Muchos teóricos queer omiten también a otro autor fundamental que puso de relieve el potencial subversivo de la obra de Freud, y que en su enseñanza desde 1950 a 1980 elaboró un desmantelamiento implacable de las categorías de hombre y mujer, de relación sexual y de armonía entre los sexos: nos referimos a Jacques Lacan.

La obra de Freud y la de Lacan suponen dos herramientas fundamentales a la hora de cuestionar la construcción social y discursiva de «la homosexualidad», siempre y cuando sepamos mirar hacia dónde apuntan y no nos quedemos en la literalidad de sus textos. Evidentemente, es cierto que Freud asume en su lenguaje muchos de los prejuicios positivistas y machistas de su época, pero eso no invalida la totalidad de su obra. De hecho, ya es bastante sorpendente que un médico de la burguesía vienesa de finales del XIX llegue a asumir (por primera vez en la historia de la cultura occidental) que no hay una normalidad en el deseo, que el deseo humano no está relacionado con la biología, que las prácticas sadomasoquistas, lesbianas, masturbatorias, coprófilas, etc, no son algo «especial» o de «los otros», y que la «heterosexualidad» no es un estatuto natural, sino más bien una aspiración impuesta culturalmente que además nadie cumple sin pagar un precio.

Cuando Lacan afirma que «no hay hombres ni mujeres, sino tan sólo sujetos, todos castrados, todos perdidos», está abriendo las puertas al terreno de la multiplicidad, a una concepción del deseo humano que no tiene que ver con el discurso de la ciencia, ni con el de la psicología, ni siquiera con esa «incitación a saber sobre el sexo» que denució Foucault en La voluntad de saber, puesto que lo que plantea Lacan precisamente es que «no hay saber sobre el sexo», y que ese «no saber» tiene efectos sobre los sujetos, pero siempre efectos de singularidad, que no se clausuran en la hermenéutica ni en ningún discurso de salvación o transparencia explicativa.

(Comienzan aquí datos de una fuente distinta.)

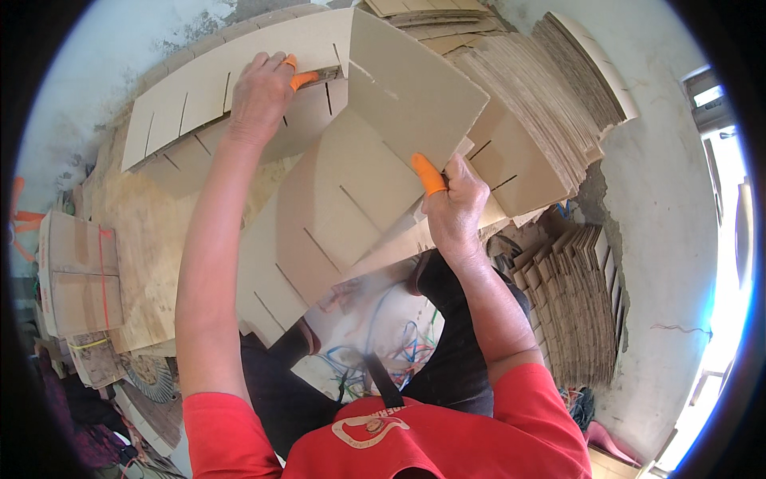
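My left hand (pixel 263 97), with orange finger covers, is closed on the top edge of long slotted cardboard strips (pixel 209 100) standing at the far left of the table. Between its fingers the strips' edges look pressed together. My right hand (pixel 459 199), with an orange cover on the thumb, pinches the near edge of an upright cardboard panel (pixel 415 80). Below and between my hands, a slotted cardboard sheet (pixel 319 207) slopes down toward my lap. How the panel and the sheet join is hidden behind my right hand.
A wooden tabletop (pixel 144 255) lies to the left, with a strapped cardboard box (pixel 80 275) beside it. Thick stacks of cardboard sheets (pixel 527 104) stand at the far right. More slotted cardboard (pixel 570 303) is piled lower right. Coloured straps (pixel 407 351) lie on the floor between my legs.
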Available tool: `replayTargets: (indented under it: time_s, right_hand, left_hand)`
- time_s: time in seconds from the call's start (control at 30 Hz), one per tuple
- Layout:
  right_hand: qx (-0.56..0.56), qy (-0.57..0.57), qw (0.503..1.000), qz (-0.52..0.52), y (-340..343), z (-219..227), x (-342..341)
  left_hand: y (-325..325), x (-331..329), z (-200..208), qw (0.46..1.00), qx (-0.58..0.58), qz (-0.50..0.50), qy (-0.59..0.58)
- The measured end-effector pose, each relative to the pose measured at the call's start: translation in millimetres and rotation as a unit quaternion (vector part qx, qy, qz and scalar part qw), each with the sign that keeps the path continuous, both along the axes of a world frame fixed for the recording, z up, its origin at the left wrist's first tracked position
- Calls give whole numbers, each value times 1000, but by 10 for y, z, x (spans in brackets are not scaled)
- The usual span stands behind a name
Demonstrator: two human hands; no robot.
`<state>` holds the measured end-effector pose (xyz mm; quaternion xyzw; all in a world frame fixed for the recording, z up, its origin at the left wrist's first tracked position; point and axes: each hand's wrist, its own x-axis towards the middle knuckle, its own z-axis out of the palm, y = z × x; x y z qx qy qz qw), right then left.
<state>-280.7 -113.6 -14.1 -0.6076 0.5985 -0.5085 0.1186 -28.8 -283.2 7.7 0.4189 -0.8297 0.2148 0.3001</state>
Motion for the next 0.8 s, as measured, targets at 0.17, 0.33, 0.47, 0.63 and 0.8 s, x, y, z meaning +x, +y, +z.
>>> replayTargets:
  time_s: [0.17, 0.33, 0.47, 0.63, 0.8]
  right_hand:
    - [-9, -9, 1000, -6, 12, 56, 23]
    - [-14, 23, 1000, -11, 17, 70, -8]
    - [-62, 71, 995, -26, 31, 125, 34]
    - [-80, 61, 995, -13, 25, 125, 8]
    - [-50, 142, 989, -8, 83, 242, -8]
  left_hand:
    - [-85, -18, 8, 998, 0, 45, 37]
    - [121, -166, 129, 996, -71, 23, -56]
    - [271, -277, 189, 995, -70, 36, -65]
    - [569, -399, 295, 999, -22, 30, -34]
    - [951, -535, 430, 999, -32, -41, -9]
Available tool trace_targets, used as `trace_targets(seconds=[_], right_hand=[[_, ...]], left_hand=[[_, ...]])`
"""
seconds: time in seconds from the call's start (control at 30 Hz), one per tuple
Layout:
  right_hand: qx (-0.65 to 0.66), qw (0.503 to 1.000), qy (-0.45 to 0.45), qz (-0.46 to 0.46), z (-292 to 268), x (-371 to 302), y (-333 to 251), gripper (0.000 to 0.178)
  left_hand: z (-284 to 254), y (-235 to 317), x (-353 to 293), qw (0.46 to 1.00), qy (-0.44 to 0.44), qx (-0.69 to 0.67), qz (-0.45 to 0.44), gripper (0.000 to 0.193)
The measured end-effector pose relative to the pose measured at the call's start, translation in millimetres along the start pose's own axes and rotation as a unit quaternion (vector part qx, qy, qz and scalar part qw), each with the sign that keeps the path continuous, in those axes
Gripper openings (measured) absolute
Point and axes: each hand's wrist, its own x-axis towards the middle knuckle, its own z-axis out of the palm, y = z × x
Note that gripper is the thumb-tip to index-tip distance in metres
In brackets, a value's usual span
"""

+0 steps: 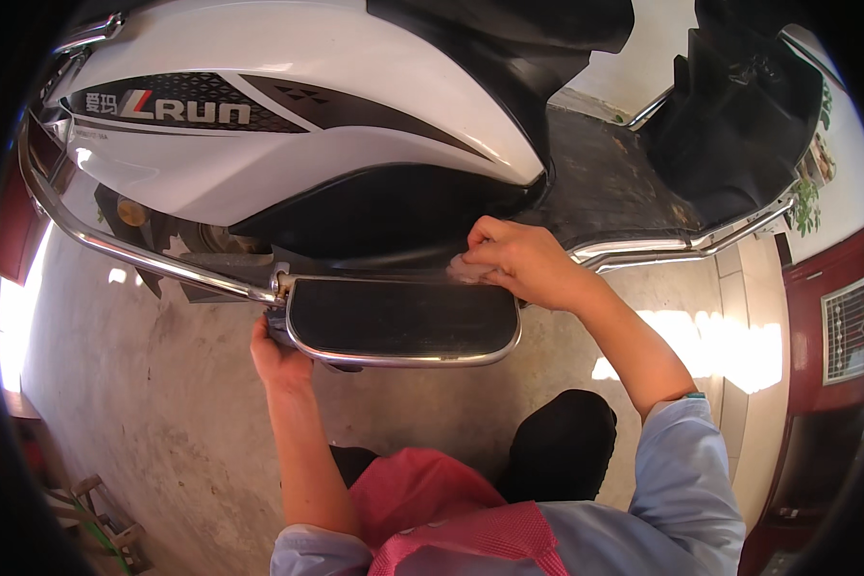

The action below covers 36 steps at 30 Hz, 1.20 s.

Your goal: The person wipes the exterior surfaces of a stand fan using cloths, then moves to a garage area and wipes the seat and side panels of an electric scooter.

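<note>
A black footrest (403,322) with a rounded chrome rim juts out from the side of a white and black electric scooter (259,144). At its left end, my left hand (283,363) grips it from below, and part of the fingers is hidden behind the rim. A small dark bluish-grey piece shows beside those fingertips; I cannot tell what it is. My right hand (528,261) is closed in a pinch on a crumpled pale wipe (467,271). The wipe lies against the footrest's far edge, near its right corner, close to the scooter's black lower panel.
A chrome guard bar (154,257) curves from the scooter's rear to the footrest. The black floorboard (605,178) and front shield (739,125) are at the right. Below lies a concrete floor (182,384). A dark red door (830,326) stands far right, a wooden stool (96,504) lower left.
</note>
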Motion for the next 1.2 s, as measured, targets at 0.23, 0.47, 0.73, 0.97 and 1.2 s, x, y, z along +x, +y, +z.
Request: trace_targets(seconds=[0.23,0.47,0.73,0.97,1.2], right_hand=[[-0.024,0.999,-0.045,0.013,-19,-21,7,0.025],[0.021,0.977,0.027,0.212,-41,-67,11,0.027],[-0.128,0.983,0.083,0.098,-4,-72,26,0.028],[-0.093,0.976,0.112,0.161,-33,-95,46,0.033],[-0.104,0.984,0.132,0.06,-1,-74,33,0.037]], left_hand=[[-6,9,3,1.0,0.012,-0.005,0.003,0.038],[-7,14,8,0.999,0.038,0.018,0.029,0.037],[-9,13,10,0.998,0.053,0.013,0.014,0.037],[-9,11,8,0.999,0.018,0.033,0.013,0.038],[-12,3,11,0.998,-0.033,0.046,-0.024,0.039]])
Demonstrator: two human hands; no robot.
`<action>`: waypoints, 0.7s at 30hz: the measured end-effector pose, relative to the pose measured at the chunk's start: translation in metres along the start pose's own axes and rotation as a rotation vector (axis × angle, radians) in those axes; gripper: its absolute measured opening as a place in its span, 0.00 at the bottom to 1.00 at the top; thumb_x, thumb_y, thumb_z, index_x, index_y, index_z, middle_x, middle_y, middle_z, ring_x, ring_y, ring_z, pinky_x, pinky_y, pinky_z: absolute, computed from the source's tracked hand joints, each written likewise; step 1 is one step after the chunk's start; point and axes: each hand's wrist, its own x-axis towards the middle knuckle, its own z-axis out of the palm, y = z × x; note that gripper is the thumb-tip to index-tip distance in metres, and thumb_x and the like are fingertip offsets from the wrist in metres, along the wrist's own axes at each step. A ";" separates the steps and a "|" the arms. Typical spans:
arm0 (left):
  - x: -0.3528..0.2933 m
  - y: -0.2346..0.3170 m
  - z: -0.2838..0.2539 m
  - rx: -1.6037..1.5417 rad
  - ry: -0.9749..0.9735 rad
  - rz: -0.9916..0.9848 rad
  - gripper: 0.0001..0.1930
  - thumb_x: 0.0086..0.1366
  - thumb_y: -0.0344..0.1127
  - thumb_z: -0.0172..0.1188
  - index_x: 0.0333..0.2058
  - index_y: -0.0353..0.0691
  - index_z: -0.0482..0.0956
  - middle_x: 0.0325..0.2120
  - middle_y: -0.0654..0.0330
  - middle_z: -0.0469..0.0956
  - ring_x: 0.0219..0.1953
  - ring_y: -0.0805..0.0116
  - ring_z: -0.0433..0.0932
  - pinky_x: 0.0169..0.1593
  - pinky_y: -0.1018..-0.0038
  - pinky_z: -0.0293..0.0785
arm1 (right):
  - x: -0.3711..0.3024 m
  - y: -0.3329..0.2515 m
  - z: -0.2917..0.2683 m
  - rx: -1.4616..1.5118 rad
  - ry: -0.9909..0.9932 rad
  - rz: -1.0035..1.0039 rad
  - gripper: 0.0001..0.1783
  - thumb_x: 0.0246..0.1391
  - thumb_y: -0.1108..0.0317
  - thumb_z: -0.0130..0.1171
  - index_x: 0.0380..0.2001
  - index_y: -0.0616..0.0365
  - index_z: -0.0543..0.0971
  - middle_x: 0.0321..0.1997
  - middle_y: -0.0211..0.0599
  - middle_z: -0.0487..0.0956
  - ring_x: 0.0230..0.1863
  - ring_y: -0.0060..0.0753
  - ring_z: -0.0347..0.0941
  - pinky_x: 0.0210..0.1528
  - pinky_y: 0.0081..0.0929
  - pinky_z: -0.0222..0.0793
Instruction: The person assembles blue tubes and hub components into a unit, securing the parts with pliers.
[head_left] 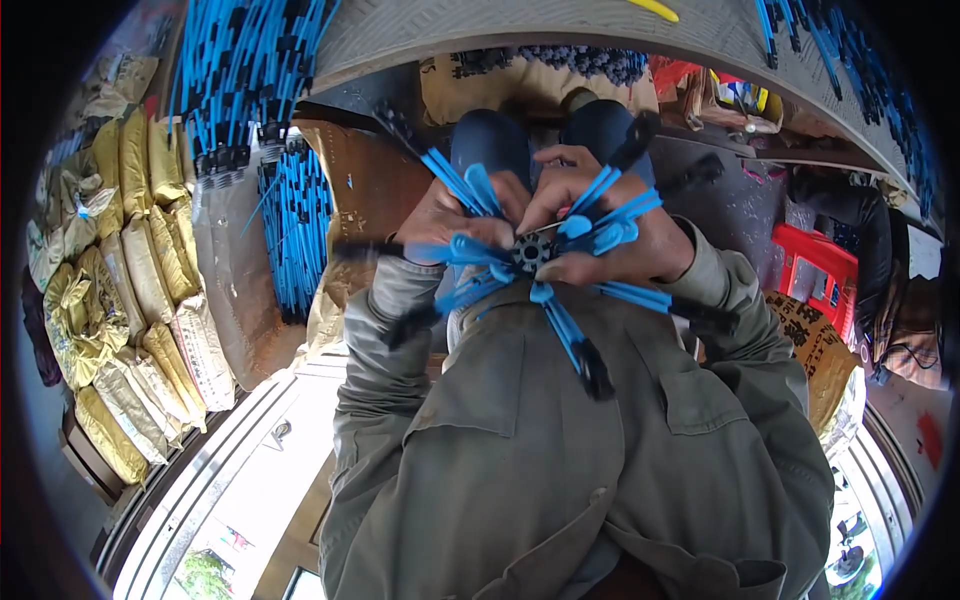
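Observation:
Over my lap I hold a spoked piece with a round black slotted hub [532, 252] and blue arms that fan out on all sides and end in black tips. My left hand [455, 218] is closed at the hub's left side, its fingertips pinching close to the rim among the blue arms. From the other side my right hand [615, 215] grips the hub, thumb below it and index finger above. A thin pale wire or pin shows above the hub between my fingertips; which hand holds it I cannot tell. Blue arms partly cover both hands.
Ahead curves a grey worktop [420, 35] bearing bundles of blue rods [245, 75] at left and more at right. Another blue bundle [295, 230] stands below the left end. Stacked yellowish sacks [140, 270] lie at left; a red plastic stool [815, 275] is at right.

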 end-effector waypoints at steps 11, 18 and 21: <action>-0.054 -0.032 0.085 0.674 0.918 0.899 0.26 0.53 0.28 0.56 0.51 0.28 0.63 0.45 0.47 0.70 0.48 0.57 0.71 0.53 0.65 0.64 | 0.016 -0.015 0.042 -0.068 0.400 0.021 0.18 0.32 0.65 0.68 0.31 0.58 0.76 0.27 0.29 0.75 0.31 0.25 0.72 0.55 0.38 0.54; -0.031 -0.034 0.083 0.867 0.889 0.656 0.29 0.51 0.24 0.54 0.54 0.26 0.60 0.45 0.44 0.70 0.47 0.55 0.72 0.52 0.70 0.64 | 0.009 -0.024 0.051 -0.246 0.407 -0.209 0.16 0.33 0.69 0.68 0.30 0.56 0.76 0.30 0.31 0.76 0.28 0.27 0.73 0.53 0.40 0.55; -0.035 -0.016 0.079 0.870 0.738 0.545 0.26 0.53 0.25 0.53 0.52 0.27 0.63 0.44 0.45 0.71 0.46 0.55 0.72 0.51 0.70 0.64 | 0.000 -0.020 0.041 -0.195 0.382 -0.099 0.16 0.34 0.67 0.70 0.29 0.55 0.75 0.30 0.29 0.77 0.30 0.28 0.74 0.55 0.45 0.50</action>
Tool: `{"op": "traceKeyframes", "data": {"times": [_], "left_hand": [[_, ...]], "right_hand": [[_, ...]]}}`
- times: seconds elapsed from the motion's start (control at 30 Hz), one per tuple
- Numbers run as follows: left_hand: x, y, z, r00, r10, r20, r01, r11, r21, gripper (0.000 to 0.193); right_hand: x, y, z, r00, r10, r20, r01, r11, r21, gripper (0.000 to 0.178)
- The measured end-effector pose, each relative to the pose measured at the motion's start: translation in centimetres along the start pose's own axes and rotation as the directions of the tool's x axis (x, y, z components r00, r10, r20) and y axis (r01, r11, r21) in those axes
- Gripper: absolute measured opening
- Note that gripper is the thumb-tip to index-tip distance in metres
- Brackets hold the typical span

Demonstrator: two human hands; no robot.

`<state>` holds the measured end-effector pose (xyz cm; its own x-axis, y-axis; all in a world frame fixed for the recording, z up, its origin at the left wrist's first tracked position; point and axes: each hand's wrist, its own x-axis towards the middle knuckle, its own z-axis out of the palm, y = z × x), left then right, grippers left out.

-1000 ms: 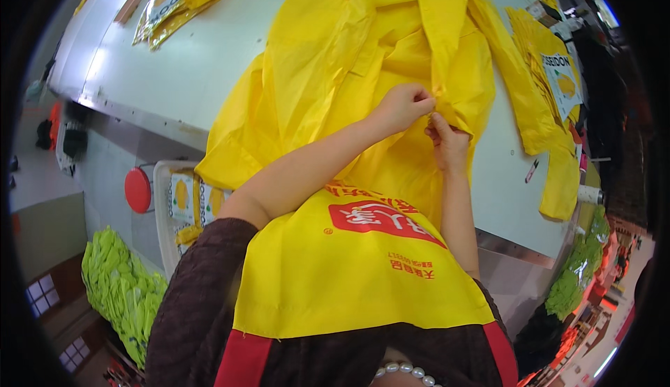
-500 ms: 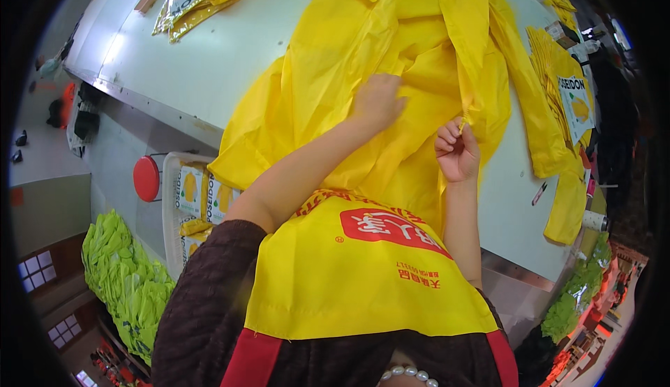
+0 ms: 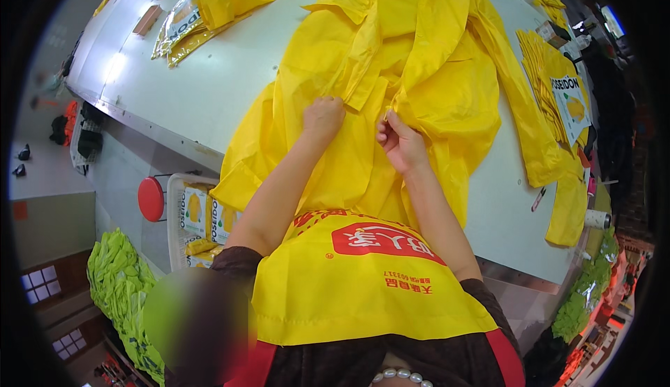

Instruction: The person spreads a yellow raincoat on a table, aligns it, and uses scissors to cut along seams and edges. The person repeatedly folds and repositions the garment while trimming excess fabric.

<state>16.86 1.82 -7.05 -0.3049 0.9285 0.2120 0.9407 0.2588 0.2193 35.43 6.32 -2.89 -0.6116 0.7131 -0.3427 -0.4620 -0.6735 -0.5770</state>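
Note:
A long yellow raincoat (image 3: 321,45) lies spread on the pale table, its front parted and its sleeves stretched to either side. Its lower part reaches down to my apron. My left hand (image 3: 324,120) is closed in a fist on the left front panel, and creases run up from the cloth it grips. Just to the right, my right hand (image 3: 403,141) pinches the edge of the right front panel between thumb and fingers. What lies inside the left fist is hidden.
Packaged yellow garments (image 3: 192,24) lie at the table's far left, near a brown block (image 3: 147,20). Folded packs (image 3: 558,87) are stacked at right, by a small pen-like item (image 3: 538,199). A white crate (image 3: 173,219), red stool (image 3: 151,198) and green heap (image 3: 118,282) stand left.
My right hand has moved left, bringing the right front edge inward. My left hand has shifted left and down and now closes on the left panel. The two hands are closer together.

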Motion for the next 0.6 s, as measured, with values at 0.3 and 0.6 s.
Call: {"op": "traceKeyframes", "data": {"times": [0.3,0.6], "left_hand": [[-1.3,4.0,-6.1,0.957,0.169,-0.237,-0.219,0.954,-0.204,0.010],[-3.5,5.9,-5.2,0.947,0.290,-0.140,-0.311,0.936,-0.166,0.009]], "right_hand": [[1.5,0.0,2.9,0.997,-0.033,-0.068,0.029,0.998,-0.058,0.014],[1.4,0.1,-0.4,0.994,0.017,-0.110,-0.062,0.908,-0.413,0.020]]}}
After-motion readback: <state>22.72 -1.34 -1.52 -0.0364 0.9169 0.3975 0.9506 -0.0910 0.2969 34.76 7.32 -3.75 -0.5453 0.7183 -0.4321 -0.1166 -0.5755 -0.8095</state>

Otra confusión muy común sobre Lacan, que se da también entre algunas teóricas del feminismo (otras, precisamente, son lacanianas), es la de considerar «el falo» (noción simbólica, que nadie posee) como «el pene», el órgano. Esa confusión es precisamente la que marca muchas vivencias de la sexualidad llamada «masculina» (esos hombres, esas mujeres, homos o héteros, fascinados por la esperanza de un pene todopoderoso). En la medida en que el falo no da respuesta a la pregunta «qué es ser un hombre y qué es una mujer», el sujeto no tiene una relación a priori ni con el género, ni con el otro, ni con el cuerpo, ni con el sexo biológico (ni consigo mismo). Mayor carga de dinamita para el orden social y (hetero)sexual, imposible.